**PROBLEM TO WORK ON**
Would you please write out each entry that follows, exactly as written?

**DATA UNDER STUDY**
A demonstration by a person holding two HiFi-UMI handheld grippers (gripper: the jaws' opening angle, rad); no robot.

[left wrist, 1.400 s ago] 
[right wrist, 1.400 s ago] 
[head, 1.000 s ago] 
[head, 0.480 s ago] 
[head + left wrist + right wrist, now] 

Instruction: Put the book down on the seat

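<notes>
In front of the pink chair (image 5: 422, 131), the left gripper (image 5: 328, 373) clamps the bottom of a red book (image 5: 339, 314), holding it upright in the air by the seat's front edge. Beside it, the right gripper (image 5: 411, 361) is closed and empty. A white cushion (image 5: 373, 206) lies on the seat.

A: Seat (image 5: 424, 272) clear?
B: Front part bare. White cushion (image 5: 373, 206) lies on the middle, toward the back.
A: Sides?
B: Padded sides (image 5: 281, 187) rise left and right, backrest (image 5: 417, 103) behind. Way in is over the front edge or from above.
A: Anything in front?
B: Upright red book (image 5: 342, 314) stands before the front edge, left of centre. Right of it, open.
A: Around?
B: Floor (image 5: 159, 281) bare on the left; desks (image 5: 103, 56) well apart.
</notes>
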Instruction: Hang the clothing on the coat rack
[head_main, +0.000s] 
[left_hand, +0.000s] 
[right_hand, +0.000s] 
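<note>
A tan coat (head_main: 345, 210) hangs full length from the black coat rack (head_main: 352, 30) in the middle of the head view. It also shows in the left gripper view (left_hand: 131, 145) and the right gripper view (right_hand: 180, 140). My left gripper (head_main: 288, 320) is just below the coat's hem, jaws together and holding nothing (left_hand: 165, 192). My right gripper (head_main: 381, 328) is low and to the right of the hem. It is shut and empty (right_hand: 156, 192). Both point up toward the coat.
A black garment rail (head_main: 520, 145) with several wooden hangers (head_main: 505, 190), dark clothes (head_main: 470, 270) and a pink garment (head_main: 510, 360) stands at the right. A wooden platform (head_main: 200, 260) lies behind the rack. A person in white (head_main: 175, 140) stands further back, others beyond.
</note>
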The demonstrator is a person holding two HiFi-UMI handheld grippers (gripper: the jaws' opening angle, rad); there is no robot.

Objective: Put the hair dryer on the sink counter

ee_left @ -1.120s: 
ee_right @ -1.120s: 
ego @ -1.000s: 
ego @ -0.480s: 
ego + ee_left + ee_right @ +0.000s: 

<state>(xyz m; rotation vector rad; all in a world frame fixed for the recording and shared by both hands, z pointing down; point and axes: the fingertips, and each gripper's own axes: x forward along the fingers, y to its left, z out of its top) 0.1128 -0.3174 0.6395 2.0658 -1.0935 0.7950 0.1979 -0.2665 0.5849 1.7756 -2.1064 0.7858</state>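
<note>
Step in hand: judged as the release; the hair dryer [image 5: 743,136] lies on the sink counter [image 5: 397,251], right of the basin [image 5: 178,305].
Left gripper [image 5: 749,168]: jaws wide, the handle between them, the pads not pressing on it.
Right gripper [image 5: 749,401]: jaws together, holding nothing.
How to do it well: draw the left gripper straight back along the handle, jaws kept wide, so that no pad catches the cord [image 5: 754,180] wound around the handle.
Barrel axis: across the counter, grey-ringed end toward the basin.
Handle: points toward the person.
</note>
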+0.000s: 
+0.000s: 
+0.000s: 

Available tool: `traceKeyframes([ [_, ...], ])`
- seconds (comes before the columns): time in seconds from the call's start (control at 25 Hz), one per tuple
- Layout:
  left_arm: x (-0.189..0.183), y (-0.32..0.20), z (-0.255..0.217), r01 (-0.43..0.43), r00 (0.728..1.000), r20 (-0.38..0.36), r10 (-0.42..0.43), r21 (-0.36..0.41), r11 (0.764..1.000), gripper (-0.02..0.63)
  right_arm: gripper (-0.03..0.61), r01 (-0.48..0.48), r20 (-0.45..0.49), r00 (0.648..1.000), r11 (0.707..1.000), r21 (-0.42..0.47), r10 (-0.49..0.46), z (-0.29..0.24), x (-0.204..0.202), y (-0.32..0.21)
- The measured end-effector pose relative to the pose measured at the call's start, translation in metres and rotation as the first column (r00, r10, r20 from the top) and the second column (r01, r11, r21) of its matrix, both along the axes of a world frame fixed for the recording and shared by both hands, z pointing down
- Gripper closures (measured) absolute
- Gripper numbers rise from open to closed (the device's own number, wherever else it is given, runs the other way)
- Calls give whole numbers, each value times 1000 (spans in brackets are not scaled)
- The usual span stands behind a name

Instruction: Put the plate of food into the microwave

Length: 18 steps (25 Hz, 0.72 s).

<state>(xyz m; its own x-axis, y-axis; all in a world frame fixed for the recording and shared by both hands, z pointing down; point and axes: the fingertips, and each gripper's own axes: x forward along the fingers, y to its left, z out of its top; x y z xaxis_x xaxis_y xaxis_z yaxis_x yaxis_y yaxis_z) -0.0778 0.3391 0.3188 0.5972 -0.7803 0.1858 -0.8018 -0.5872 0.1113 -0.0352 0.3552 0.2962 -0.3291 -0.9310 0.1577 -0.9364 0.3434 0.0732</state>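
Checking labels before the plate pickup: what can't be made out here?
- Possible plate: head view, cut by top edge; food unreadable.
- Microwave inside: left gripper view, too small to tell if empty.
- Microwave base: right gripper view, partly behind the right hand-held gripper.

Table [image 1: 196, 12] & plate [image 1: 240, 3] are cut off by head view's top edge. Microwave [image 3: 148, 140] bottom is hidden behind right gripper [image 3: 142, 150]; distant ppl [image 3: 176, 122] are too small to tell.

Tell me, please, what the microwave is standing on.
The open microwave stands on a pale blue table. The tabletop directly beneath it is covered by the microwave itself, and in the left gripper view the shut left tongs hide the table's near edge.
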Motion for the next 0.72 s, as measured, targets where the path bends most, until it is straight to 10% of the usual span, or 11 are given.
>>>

**RESPONSE**
A demonstration by a person holding two HiFi-UMI handheld grippers (gripper: the jaws' opening angle, rad); no robot.

[left wrist, 1.400 s ago] 
[right wrist, 1.400 s ago] 
[head, 1.000 s ago] 
[head, 0.480 s ago] 
[head + left wrist + right wrist, now] 

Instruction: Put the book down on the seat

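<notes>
In front of the pink chair (image 5: 422, 131), the left gripper (image 5: 328, 373) clamps the bottom of a red book (image 5: 339, 314), holding it upright in the air by the seat's front edge. Beside it, the right gripper (image 5: 411, 361) is closed and empty. A white cushion (image 5: 373, 206) lies on the seat.

A: Seat (image 5: 424, 272) clear?
B: Front part bare. White cushion (image 5: 373, 206) lies on the middle, toward the back.
A: Sides?
B: Padded sides (image 5: 281, 187) rise left and right, backrest (image 5: 417, 103) behind. Way in is over the front edge or from above.
A: Anything in front?
B: Upright red book (image 5: 342, 314) stands before the front edge, left of centre. Right of it, open.
A: Around?
B: Floor (image 5: 159, 281) bare on the left; desks (image 5: 103, 56) well apart.
</notes>
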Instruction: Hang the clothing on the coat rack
[head_main, +0.000s] 
[left_hand, +0.000s] 
[right_hand, +0.000s] 
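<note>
A tan coat (head_main: 345, 210) hangs full length from the black coat rack (head_main: 352, 30) in the middle of the head view. It also shows in the left gripper view (left_hand: 131, 145) and the right gripper view (right_hand: 180, 140). My left gripper (head_main: 288, 320) is just below the coat's hem, jaws together and holding nothing (left_hand: 165, 192). My right gripper (head_main: 381, 328) is low and to the right of the hem. It is shut and empty (right_hand: 156, 192). Both point up toward the coat.
A black garment rail (head_main: 520, 145) with several wooden hangers (head_main: 505, 190), dark clothes (head_main: 470, 270) and a pink garment (head_main: 510, 360) stands at the right. A wooden platform (head_main: 200, 260) lies behind the rack. A person in white (head_main: 175, 140) stands further back, others beyond.
</note>
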The demonstrator is a person holding two HiFi-UMI handheld grippers (gripper: the jaws' opening angle, rad); there is no robot.

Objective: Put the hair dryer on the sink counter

ee_left @ -1.120s: 
ee_right @ -1.120s: 
ego @ -1.000s: 
ego @ -0.480s: 
ego + ee_left + ee_right @ +0.000s: 

<state>(xyz m; rotation vector rad; all in a world frame fixed for the recording and shared by both hands, z pointing down; point and axes: the fingertips, and each gripper's own axes: x forward along the fingers, y to its left, z out of its top) 0.1128 -0.3174 0.6395 2.0658 -1.0935 0.7950 0.1979 -0.2665 0.5849 1.7756 -2.1064 0.7858</state>
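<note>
Step in hand: judged as the release; the hair dryer [image 5: 743,136] lies on the sink counter [image 5: 397,251], right of the basin [image 5: 178,305].
Left gripper [image 5: 749,168]: jaws wide, the handle between them, the pads not pressing on it.
Right gripper [image 5: 749,401]: jaws together, holding nothing.
How to do it well: draw the left gripper straight back along the handle, jaws kept wide, so that no pad catches the cord [image 5: 754,180] wound around the handle.
Barrel axis: across the counter, grey-ringed end toward the basin.
Handle: points toward the person.
</note>
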+0.000s: 
+0.000s: 
+0.000s: 

Available tool: `traceKeyframes([ [_, ...], ])`
- seconds (comes before the columns): time in seconds from the call's start (control at 25 Hz), one per tuple
- Layout:
  left_arm: x (-0.189..0.183), y (-0.32..0.20), z (-0.255..0.217), r01 (-0.43..0.43), r00 (0.728..1.000), r20 (-0.38..0.36), r10 (-0.42..0.43), r21 (-0.36..0.41), r11 (0.764..1.000), gripper (-0.02..0.63)
  right_arm: gripper (-0.03..0.61), r01 (-0.48..0.48), r20 (-0.45..0.49), r00 (0.648..1.000), r11 (0.707..1.000), r21 (-0.42..0.47), r10 (-0.49..0.46), z (-0.29..0.24), x (-0.204..0.202), y (-0.32..0.21)
- The measured end-effector pose relative to the pose measured at the call's start, translation in metres and rotation as the first column (r00, r10, r20 from the top) and the second column (r01, r11, r21) of its matrix, both along the axes of a world frame fixed for the recording and shared by both hands, z pointing down
- Gripper closures (measured) absolute
- Gripper numbers rise from open to closed (the device's own number, wherever else it is given, runs the other way)
- Calls give whole numbers, each value times 1000 (spans in brackets are not scaled)
- The usual span stands behind a name

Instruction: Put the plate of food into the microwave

Length: 18 steps (25 Hz, 0.72 s).

<state>(xyz m; its own x-axis, y-axis; all in a world frame fixed for the recording and shared by both hands, z pointing down; point and axes: the fingertips, and each gripper's own axes: x forward along the fingers, y to its left, z out of its top; x y z xaxis_x xaxis_y xaxis_z yaxis_x yaxis_y yaxis_z) -0.0778 0.3391 0.3188 0.5972 -0.7803 0.1858 -0.8018 -0.5872 0.1113 -0.0352 0.3552 0.2962 -0.3291 -0.9310 0.1577 -0.9364 0.3434 0.0732</state>
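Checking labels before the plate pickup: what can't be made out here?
- Possible plate: head view, cut by top edge; food unreadable.
- Microwave inside: left gripper view, too small to tell if empty.
- Microwave base: right gripper view, partly behind the right hand-held gripper.

Table [image 1: 196, 12] & plate [image 1: 240, 3] are cut off by head view's top edge. Microwave [image 3: 148, 140] bottom is hidden behind right gripper [image 3: 142, 150]; distant ppl [image 3: 176, 122] are too small to tell.

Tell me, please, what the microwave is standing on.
The open microwave stands on a pale blue table. The tabletop directly beneath it is covered by the microwave itself, and in the left gripper view the shut left tongs hide the table's near edge.
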Motion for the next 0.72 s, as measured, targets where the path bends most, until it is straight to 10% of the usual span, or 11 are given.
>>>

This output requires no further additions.